Answers to frequently asked questions about registering to vote and voting at elections and referendums
What is IER?
IER – Individual Electoral Registration – is a new system of registration which has been introduced to ensure greater confidence as to the identity of electors and improved access to the registration process.
How is the new system different?
- You need to provide a few more details to register – including your national insurance number and date of birth. This makes the electoral register more secure.
- You can now register online on www.gov.uk/register-to-vote.
- Everyone is responsible for registering themselves. Under the old system the ‘head of every household’ could register everyone who lived at their address.
Once a person is registered under IER their registration is continuous until they move to a different address or for any reason are no longer eligible to remain registered as an elector.
What does this mean?
The start of IER will involve confirming the identity of current electors by comparing entries in the register against national databases. If you’re registered before June 2014, some people should be automatically transferred to IER and do not need to do anything else.
Other people will need to provide additional information in order to stay on the register.

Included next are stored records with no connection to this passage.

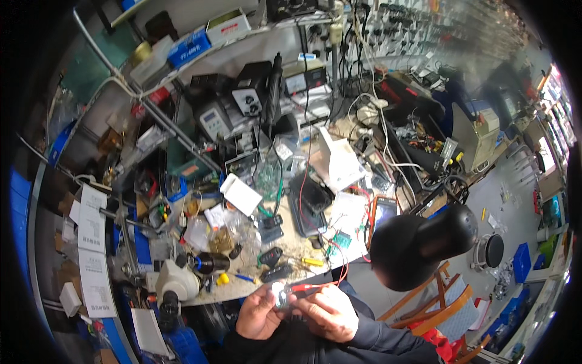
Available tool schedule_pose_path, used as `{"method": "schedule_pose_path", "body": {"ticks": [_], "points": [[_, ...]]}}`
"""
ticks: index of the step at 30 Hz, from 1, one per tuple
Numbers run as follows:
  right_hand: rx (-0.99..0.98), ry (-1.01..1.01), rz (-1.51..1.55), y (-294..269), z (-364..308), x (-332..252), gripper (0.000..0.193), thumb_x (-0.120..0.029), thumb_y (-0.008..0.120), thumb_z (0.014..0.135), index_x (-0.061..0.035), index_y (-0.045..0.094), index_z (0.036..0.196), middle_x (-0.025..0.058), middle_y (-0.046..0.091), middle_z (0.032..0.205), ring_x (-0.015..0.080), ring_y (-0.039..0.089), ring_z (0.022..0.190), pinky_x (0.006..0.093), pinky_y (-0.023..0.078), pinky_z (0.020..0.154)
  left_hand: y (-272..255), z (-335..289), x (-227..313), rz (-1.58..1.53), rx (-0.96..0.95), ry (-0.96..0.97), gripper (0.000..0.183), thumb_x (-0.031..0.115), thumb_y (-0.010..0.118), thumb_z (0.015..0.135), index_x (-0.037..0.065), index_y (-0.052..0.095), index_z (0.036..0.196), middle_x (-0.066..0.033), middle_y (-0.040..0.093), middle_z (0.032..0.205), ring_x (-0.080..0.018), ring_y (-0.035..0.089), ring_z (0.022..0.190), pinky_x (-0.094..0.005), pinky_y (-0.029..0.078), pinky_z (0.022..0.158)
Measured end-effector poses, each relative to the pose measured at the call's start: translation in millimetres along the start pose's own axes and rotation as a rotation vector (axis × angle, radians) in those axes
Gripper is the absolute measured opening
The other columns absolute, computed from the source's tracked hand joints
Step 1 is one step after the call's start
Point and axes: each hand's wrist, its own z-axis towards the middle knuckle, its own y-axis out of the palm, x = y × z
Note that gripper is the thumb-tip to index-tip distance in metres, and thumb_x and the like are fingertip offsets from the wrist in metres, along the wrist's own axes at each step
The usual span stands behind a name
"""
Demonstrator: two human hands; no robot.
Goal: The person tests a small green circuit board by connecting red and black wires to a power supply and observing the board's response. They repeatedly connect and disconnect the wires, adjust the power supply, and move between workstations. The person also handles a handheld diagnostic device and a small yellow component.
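Observation:
Close to the bench's near edge, my left hand (259,313) pinches a small shiny piece (280,295); glare hides its exact kind. My right hand (330,313) is closed around a red-and-black test lead (305,287), its tip against or very near that piece. A thin red wire trails from the lead up over the bench. Just beyond my hands lie a black key fob (271,256), a dark oblong piece (277,272), a blue thin tool (246,278) and a yellow piece (313,262).
A large black lamp head (403,252) hangs right of my hands. Left stands a white microscope (177,284). The cluttered bench (291,247) holds an open white box (337,162), a black tray (305,206) and soldering-station-like units (245,97). A wooden chair (445,303) stands at right.

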Motion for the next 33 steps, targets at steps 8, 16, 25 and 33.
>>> {"method": "schedule_pose_path", "body": {"ticks": [8, 16, 25, 33], "points": [[-0.033, 0.0, 0.078, -5.6, -7.9, 19.0, 0.063, -0.009, 0.075, 0.063, 0.0005, 0.055, 0.122, 0.005, 0.052, 0.076, 0.0232, 0.052, 0.065, 0.0347, 0.041, 0.061, 16.7, 7.5, 2.6, 0.042, 0.061, -0.052, 0.038, 0.023, 0.054, 0.095, -0.001, 0.046, 0.123, -0.0137, 0.061, 0.103, -0.0238, 0.062, 0.095, -0.0394, 0.055, 0.083], [0.085, 0.083, 0.122, -10.0, -5.7, 37.7, 0.039, -0.008, 0.072, 0.073, -0.0017, 0.061, 0.11, 0.0057, 0.054, 0.069, 0.0212, 0.053, 0.06, 0.0328, 0.041, 0.056, 29.1, 21.8, 0.4, 0.046, 0.167, -0.084, 0.036, 0.022, 0.05, 0.097, -0.002, 0.045, 0.124, -0.0165, 0.06, 0.106, -0.0266, 0.06, 0.099, -0.0426, 0.054, 0.086], [-0.226, 0.166, 0.18, -12.5, -3.6, 52.4, 0.03, -0.026, 0.063, 0.087, -0.0054, 0.062, 0.109, 0.01, 0.061, 0.092, 0.0273, 0.06, 0.076, 0.0384, 0.047, 0.063, 30.2, 25.5, -3.8, 0.111, 0.183, -0.021, 0.035, 0.017, 0.048, 0.097, -0.004, 0.046, 0.125, -0.0186, 0.06, 0.108, -0.0284, 0.061, 0.1, -0.0454, 0.054, 0.087], [-0.065, 0.153, 0.056, -10.5, -2.2, 47.7, 0.03, -0.023, 0.07, 0.079, -0.0115, 0.065, 0.105, 0.0031, 0.054, 0.068, 0.0195, 0.053, 0.062, 0.0319, 0.041, 0.06, 26.8, 24.8, -2.0, 0.196, 0.26, 0.006, 0.031, 0.008, 0.05, 0.096, -0.006, 0.05, 0.123, -0.0176, 0.062, 0.106, -0.0271, 0.064, 0.097, -0.041, 0.056, 0.084]]}}
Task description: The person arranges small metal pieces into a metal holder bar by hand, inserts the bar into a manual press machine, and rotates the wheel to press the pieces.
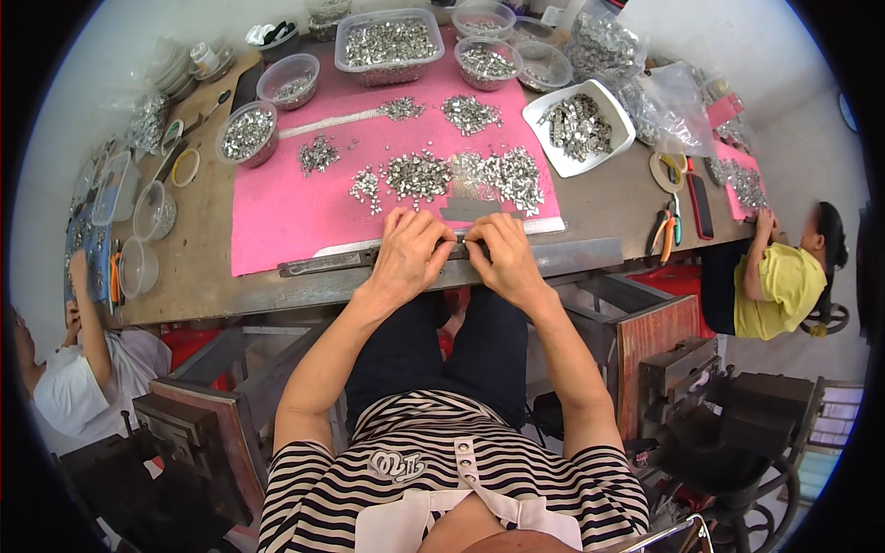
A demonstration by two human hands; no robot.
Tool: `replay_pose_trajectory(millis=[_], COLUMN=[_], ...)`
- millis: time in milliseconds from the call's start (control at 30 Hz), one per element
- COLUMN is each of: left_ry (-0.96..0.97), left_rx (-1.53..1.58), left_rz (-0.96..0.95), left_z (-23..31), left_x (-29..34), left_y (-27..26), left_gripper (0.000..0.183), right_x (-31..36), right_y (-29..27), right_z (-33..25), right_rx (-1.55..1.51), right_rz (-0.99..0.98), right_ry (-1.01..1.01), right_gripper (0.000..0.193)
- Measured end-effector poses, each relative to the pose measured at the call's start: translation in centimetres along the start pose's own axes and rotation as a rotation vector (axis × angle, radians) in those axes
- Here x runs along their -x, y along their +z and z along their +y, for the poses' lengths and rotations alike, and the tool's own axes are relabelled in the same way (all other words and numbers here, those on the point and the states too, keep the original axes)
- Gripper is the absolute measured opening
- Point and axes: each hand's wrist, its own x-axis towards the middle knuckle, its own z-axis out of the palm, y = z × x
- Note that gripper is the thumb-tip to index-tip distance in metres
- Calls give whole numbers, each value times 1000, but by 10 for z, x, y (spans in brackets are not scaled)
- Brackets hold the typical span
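Observation:
My left hand [409,252] and my right hand [507,254] meet over a long metal bar [585,255] along the table's front edge. Thumbs and fingers of both hands are pinched together, a small gap apart. Whatever lies between the fingertips is too small and covered to name. A dark narrow metal strip [323,264] runs out to the left from under my left hand. Just beyond the fingers, a pile of small silvery metal pieces [418,175] and another bright pile [516,180] lie on the pink mat [267,217]. A flat grey piece [470,209] sits before them.
Several tubs of metal pieces stand at the back, including a rectangular tub [389,51]. A white square tray [616,147] of pieces is at right, with pliers [662,230] and a red-edged phone [699,205] beyond. Co-workers sit at left [78,369] and right [784,286].

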Motion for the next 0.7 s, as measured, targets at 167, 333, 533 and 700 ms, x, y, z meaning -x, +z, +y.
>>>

We will let you know how to do this, when to do it and provide you with help if you need it.
How will I know if I am registered under the new system?
If you were included on the Register of Electors by July 1, 2014 and your identity information matches other national databases, you would have received a written confirmation letter in August that you are registered to vote under the new system.
Do I need to do anything?
If you received a letter confirming you are registered under the new system you do not need to do anything.
However, you may need to register under the new system if:
- you received a letter telling you that you needed to re-register, or
- you have changed address since you received a confirmation that you were registered, or
- you did not receive a letter.
How do I register?
Registering to vote is easy:
- visit www.gov.uk/register-to-vote
- fill in your name, address, date of birth and a few other details. You’ll also need your National Insurance number, which can be found on your National Insurance card, or in official paperwork such as payslips, or letters about benefits or tax credits
- as soon as your information is verified, we will send you an acknowledgment letter.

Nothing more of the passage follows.